### Description of the task
Set down each line of the material that follows exactly, and leave its pictures out.

### Given data
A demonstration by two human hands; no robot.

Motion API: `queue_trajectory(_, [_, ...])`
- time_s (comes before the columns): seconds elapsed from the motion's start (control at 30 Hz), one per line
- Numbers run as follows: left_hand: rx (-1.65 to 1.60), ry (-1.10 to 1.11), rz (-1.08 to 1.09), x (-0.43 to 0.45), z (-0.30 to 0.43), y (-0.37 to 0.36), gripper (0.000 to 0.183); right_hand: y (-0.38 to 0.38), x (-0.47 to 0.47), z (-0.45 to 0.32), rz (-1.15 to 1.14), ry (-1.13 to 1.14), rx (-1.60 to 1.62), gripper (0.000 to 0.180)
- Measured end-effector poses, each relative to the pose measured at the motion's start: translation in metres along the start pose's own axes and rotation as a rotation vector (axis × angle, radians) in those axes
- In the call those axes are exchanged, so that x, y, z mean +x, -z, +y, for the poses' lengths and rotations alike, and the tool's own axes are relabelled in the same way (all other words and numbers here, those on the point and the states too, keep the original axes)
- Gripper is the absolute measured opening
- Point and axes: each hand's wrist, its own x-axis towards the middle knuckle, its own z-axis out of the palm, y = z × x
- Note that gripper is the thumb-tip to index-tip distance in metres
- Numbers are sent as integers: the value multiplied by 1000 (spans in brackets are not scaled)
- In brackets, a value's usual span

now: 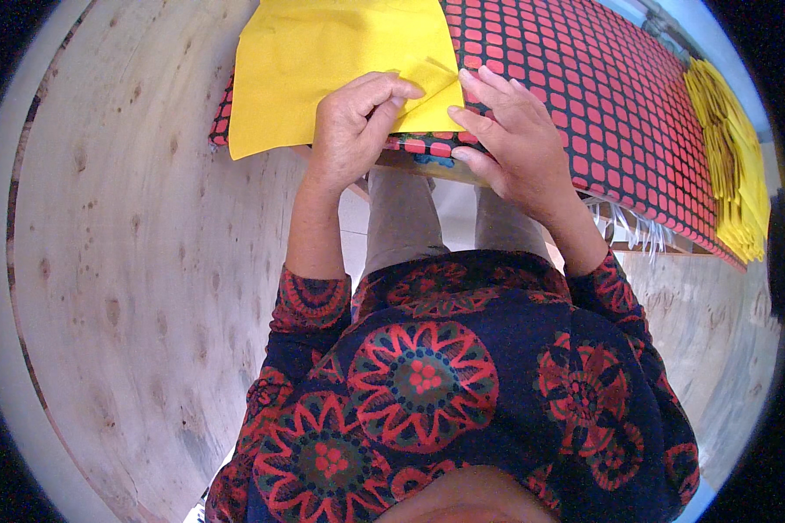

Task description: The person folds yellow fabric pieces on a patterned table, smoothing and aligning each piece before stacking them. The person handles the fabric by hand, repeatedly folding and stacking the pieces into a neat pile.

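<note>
A yellow fabric piece (288, 72) lies flat across the near left end of a table with a red-and-black checked cover (530, 46). Its near left corner hangs over the table's edge. My left hand (356, 124) rests on it, thumb and forefinger pinched together on a small folded flap near its right corner. At the fabric's right edge is my right hand (520, 134), palm down with fingers spread. Its fingertips touch or nearly touch that edge, and it grasps nothing. What lies under the flap is hidden.
A stack of folded yellow fabric pieces (726, 163) sits at the table's far right end. White strips (634, 225) dangle below the table's front edge. Plywood-like boarding (118, 229) spans the left side. My legs (402, 216) are close against the table.
</note>
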Motion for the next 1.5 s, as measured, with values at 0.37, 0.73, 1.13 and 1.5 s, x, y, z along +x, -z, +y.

### Exercise answer
A demonstration by two human hands; no robot.

Motion API: `queue_trajectory(_, [_, ...])`
- time_s (comes before the columns): seconds elapsed from the motion's start (control at 30 Hz), one per line
- Numbers run as follows: left_hand: rx (-1.65 to 1.60), ry (-1.10 to 1.11), rz (-1.08 to 1.09), x (-0.43 to 0.45), z (-0.30 to 0.43), y (-0.37 to 0.36), gripper (0.000 to 0.183); right_hand: y (-0.38 to 0.38), x (-0.47 to 0.47), z (-0.45 to 0.32), rz (-1.15 to 1.14), ry (-1.13 to 1.14), rx (-1.60 to 1.62), gripper (0.000 to 0.180)
- Measured end-effector poses, each relative to the pose measured at the motion's start: translation in metres along the start pose's own axes and rotation as a rotation vector (axis × angle, radians) in those axes
- In the call those axes are exchanged, so that x, y, z mean +x, -z, +y, for the poses' lengths and rotations alike, and the tool's own axes are relabelled in the same way (all other words and numbers here, those on the point and the states too, keep the original axes)
- Gripper is the absolute measured opening
- Point and axes: each hand's wrist, its own x-axis towards the middle knuckle, its own z-axis out of the palm, y = z × x
- Note that gripper is the thumb-tip to index-tip distance in metres
- Numbers are sent as integers: the value multiplied by 1000 (spans in brackets are not scaled)
- In brackets, a value's usual span

now: 

Task description: The person folds yellow fabric pieces on a patterned table, smoothing and aligning each piece before stacking them. The person handles the fabric by hand, repeatedly folding and stacking the pieces into a neat pile.

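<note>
A yellow fabric piece (288, 72) lies flat across the near left end of a table with a red-and-black checked cover (530, 46). Its near left corner hangs over the table's edge. My left hand (356, 124) rests on it, thumb and forefinger pinched together on a small folded flap near its right corner. At the fabric's right edge is my right hand (520, 134), palm down with fingers spread. Its fingertips touch or nearly touch that edge, and it grasps nothing. What lies under the flap is hidden.
A stack of folded yellow fabric pieces (726, 163) sits at the table's far right end. White strips (634, 225) dangle below the table's front edge. Plywood-like boarding (118, 229) spans the left side. My legs (402, 216) are close against the table.
</note>
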Motion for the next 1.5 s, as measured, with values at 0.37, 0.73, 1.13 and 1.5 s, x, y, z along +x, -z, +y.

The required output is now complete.